With or without a recalibrated recovery plan, Gene Veno is confident the Harrisburg School District will be out of debt and on its way to full fiscal health by 2018.
But in light of last fall's discovery that the district finished 2012-13 with an operating surplus of more than $11 million, rather than a $4.5 million deficit, the chief recovery officer has developed a new baseline forecast and presented recommendations to the school board to amend the plan it approved in May.
The revisions to the plan, which is intended to end years of financial mismanagement, include flat property taxes through the 2017-18 school year.
At least that is the goal, said Veno, who has a contingency in his proposal to increase taxes to the Act 1 index limit in 2016-17 and 2017-18. If the index is lower than his estimates of 3.5 percent and 3.75 percent, the district would apply for exceptions, he said.
"That is correct, but my intent is to do better," he said.
The 2017-18 school year is a long way off, Veno said. As revenue improves, district budgets should look better.
He has several initiatives in his plan to grow revenue and reduce expenses, including increased collection of delinquent real estate, earned income and occupation taxes.
Veno also wants to restore full-day kindergarten and limit charter school growth. The latter has been pegged at 13.7 percent annual enrollment growth.
One of the district's goals is to expand its cyber school program for K-12, instead of just for high school.
The amended plan, which should be taken up by the board in February, calls for restoring half of the 5 percent salary reduction that district staff incurred at the beginning of 2012-13. Veno has proposed freezing salaries thereafter and capping district health insurance cost increases at 5 percent.
Additionally, he said the district should not need a $6.4 million supplemental loan from the state.
Last week, Veno discussed the changes in the financial circumstances facing the district and the message he is trying to convey to stakeholders in Harrisburg.
Q: How surprised were you when it was discovered again that the district had a substantial operating surplus and not a deficit as originally thought?
A: Was I surprised? I was more exasperated than surprised in October, when this came about. I was disappointed. I was really saddened. I truly believed the numbers that we were given were in the best interest of the district.
But I immediately went back to the unions and to the public and said, "Here is what I know, here is what the board knows. We're a team, we're working together to rectify this." And we are. That's what the recalibrated plan is.
What message do you hope this revised recovery plan sends to the shareholders in this city?
When Gov. Corbett signed into law Act 141, he did so with the intent of rescuing school districts that were in financial distress.

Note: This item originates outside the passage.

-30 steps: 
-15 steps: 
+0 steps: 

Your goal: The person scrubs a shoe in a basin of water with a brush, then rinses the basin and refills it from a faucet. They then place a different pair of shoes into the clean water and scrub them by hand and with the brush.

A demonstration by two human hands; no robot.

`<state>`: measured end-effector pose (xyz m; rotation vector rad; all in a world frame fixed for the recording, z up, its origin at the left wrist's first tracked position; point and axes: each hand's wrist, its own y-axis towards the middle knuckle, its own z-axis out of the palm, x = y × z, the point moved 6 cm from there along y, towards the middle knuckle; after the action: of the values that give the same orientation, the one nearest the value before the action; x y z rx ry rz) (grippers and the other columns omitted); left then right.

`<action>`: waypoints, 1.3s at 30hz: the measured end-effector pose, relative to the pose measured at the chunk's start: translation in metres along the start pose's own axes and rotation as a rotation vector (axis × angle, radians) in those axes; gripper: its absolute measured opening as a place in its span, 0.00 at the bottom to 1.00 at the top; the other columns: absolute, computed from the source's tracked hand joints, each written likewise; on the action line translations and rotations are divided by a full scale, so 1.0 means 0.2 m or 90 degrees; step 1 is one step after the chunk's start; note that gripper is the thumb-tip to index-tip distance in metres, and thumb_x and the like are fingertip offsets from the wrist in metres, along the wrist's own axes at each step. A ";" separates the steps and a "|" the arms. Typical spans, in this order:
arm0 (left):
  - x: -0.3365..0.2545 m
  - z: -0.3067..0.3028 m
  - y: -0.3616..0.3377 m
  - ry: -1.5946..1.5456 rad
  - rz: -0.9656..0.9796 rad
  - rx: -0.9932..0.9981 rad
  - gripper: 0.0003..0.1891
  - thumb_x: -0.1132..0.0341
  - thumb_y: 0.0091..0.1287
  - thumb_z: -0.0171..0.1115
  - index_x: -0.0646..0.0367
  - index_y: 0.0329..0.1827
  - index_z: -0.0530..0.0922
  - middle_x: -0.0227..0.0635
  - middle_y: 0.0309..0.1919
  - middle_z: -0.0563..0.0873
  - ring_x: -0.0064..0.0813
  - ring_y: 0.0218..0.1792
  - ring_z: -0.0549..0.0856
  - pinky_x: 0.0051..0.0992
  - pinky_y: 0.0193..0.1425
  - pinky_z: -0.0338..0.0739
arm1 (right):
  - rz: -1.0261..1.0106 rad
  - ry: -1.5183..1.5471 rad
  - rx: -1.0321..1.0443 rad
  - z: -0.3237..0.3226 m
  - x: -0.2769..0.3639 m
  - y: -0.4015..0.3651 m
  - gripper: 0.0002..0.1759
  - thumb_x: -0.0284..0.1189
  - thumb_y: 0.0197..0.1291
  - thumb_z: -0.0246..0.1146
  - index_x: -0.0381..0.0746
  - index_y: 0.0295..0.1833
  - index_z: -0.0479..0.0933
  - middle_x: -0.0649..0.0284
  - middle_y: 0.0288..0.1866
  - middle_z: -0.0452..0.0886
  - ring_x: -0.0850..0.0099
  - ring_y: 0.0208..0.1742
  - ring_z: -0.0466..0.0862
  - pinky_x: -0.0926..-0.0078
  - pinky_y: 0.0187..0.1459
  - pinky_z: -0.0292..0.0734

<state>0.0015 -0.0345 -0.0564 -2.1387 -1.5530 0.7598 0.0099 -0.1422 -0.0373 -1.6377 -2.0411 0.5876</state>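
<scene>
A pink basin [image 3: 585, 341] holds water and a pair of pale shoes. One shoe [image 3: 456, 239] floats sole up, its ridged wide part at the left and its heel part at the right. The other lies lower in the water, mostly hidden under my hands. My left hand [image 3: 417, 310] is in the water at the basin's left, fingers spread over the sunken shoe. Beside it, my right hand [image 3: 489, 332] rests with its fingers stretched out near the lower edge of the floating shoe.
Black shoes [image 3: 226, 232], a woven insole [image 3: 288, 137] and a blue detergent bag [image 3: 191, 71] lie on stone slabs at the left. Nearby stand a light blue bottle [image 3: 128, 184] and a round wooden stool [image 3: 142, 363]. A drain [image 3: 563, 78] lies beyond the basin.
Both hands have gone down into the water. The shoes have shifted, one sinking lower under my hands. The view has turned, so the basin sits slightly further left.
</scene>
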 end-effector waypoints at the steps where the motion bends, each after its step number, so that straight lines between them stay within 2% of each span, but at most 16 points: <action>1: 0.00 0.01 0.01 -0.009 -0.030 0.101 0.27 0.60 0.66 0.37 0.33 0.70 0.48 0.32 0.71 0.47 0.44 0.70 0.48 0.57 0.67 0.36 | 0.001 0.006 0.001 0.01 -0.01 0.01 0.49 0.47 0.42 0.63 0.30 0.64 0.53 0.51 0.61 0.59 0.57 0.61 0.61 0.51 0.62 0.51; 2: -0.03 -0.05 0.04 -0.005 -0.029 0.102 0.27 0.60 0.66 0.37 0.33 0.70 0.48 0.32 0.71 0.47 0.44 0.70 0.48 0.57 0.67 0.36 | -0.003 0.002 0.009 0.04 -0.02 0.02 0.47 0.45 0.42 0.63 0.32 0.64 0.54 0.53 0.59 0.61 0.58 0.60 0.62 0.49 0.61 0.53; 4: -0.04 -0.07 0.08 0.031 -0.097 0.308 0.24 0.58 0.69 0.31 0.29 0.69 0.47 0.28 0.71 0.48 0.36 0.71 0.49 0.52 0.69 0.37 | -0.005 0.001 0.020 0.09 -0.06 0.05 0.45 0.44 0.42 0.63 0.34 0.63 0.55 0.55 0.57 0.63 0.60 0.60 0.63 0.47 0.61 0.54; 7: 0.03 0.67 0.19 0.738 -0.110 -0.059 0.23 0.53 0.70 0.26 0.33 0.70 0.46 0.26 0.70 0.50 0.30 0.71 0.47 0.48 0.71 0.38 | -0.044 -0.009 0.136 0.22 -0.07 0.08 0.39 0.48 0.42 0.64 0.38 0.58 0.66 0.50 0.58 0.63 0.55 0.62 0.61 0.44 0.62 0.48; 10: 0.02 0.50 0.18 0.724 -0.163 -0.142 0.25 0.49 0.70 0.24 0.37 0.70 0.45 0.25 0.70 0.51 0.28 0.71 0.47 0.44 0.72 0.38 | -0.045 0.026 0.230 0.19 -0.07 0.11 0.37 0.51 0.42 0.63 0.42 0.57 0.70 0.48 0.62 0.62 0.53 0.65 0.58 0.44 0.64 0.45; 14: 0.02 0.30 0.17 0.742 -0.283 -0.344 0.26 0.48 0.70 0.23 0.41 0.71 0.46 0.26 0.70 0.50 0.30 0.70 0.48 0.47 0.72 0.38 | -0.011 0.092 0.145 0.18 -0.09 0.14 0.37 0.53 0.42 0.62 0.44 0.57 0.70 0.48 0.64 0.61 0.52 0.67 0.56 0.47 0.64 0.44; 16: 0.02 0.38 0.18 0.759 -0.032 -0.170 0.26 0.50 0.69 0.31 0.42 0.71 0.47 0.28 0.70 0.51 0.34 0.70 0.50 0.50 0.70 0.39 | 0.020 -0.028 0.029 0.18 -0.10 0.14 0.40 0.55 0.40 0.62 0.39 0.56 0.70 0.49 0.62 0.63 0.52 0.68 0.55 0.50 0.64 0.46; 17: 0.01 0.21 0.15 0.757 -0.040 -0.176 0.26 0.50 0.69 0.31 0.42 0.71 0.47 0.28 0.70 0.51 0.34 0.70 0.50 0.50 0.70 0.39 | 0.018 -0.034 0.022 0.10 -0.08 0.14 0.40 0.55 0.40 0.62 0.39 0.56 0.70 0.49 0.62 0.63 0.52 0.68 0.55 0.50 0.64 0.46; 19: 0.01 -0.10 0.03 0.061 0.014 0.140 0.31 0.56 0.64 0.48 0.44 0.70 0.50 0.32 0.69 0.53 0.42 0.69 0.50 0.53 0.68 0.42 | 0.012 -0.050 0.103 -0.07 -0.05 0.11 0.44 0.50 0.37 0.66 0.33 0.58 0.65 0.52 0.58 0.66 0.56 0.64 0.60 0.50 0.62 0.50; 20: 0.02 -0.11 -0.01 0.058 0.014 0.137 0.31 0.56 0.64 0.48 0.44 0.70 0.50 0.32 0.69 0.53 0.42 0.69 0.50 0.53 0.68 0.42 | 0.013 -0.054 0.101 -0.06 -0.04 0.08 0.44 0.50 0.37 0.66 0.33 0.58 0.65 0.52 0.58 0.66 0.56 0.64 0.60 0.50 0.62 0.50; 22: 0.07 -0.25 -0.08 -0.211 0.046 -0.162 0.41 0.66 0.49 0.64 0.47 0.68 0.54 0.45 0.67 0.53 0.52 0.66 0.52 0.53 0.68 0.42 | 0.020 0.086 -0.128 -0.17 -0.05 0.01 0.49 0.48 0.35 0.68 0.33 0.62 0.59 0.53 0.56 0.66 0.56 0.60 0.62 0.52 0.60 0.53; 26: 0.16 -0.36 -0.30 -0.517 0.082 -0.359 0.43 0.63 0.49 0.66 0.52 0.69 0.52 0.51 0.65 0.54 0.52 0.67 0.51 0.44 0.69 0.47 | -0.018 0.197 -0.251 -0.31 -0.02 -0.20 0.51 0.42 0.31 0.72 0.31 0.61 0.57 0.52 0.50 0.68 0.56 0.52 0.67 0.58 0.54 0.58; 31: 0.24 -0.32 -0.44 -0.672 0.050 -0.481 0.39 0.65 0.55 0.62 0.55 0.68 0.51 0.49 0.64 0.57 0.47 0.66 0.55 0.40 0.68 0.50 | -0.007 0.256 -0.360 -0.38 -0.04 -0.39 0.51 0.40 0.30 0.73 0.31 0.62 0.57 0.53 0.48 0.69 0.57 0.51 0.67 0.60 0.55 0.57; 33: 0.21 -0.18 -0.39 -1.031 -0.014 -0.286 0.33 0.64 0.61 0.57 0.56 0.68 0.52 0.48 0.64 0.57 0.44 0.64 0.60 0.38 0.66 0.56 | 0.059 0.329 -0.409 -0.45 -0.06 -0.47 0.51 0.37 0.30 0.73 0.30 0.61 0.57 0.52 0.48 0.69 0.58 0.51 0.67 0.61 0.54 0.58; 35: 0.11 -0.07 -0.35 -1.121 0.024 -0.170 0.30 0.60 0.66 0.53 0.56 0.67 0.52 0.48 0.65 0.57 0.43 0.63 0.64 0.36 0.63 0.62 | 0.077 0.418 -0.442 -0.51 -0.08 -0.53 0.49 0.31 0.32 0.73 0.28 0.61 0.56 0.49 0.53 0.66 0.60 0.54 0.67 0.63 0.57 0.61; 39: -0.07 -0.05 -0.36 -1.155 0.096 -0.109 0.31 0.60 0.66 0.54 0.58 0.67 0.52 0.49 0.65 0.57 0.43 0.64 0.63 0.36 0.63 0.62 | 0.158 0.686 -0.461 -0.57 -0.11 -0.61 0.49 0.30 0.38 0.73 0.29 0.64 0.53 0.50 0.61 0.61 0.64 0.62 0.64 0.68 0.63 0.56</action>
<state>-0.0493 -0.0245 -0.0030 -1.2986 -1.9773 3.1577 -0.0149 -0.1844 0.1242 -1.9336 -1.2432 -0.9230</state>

I want the community to know that the board and superintendent and the (chief recovery officer) advisory team are all working together to improve the mindset in the community.
I am confident that what we all have been able to accomplish the last seven months since the plan was approved that the citizens, both corporate and homeowners, see the positive changes that are taking place on every level in the district. The district has a chief financial officer, (and) the independent auditing firm of Stambaugh Ness reported that the district does have the additional $11.4 million that we reported on Oct. 14, 2013.
More importantly, the level of transparency that we demonstrated should be embraced as a breath of fresh air now knowing that the district is beginning to make a sound turnaround with the financial issues that have plagued this district for many years.
Out of all the changes in this plan compared to what was approved in May, what should be the two biggest takeaways for the casual observer or outsider that may be looking at Harrisburg for a possible move?
One takeaway is that the district has a five-year plan of action, both academically and financially. The second takeaway is that the plan, when fully implemented, will save the Harrisburg School District and all of its rich history and memories of the many students who attended the elementary and senior-high classes.
This plan needs to be implemented so that our city has a quality educational system that will work hand in hand with the Strong Plan and mayor of Harrisburg to promote the city to businesses that both the city and the city school district are making great strides together, which is unprecedented during these very difficult economic times.
Yes, we have a plan and so does the city, which not only the casual observer will see and believe but future businesses and relocating families will want to hear.
How will we look back on this effort in 2018, if the forecast pans out?
Proudly, knowing that many people were responsible for making this recovery plan a major accomplishment for the students in the district and those yet to become students in the district.
How do you ensure measures taken during this recovery period will continue beyond the scope of the work?
The district, like no other district that I know of in the Commonwealth of Pennsylvania, now has projected and established five years of sound budgets. There are financial controls and policies in place to ensure we are achieving the multitude of the many initiatives in the CRO recovery plan.
Now that the CRO plan is in place, our role is to make sure all aspects of the plan are implemented in accordance with both the academic and financial goals and objectives. I am encouraged by all I am seeing just occurring in the past seven months. There is much more to do, but we are making great strides each and every day.
On Dec. 12, 2012, Gene Veno was appointed by then-state Education Secretary Ron Tomalis as the chief recovery officer for the Harrisburg School District, which is in moderate financial recovery status.
Harrisburg is one of four financially distressed school districts with state-appointed recovery officers under Act 141.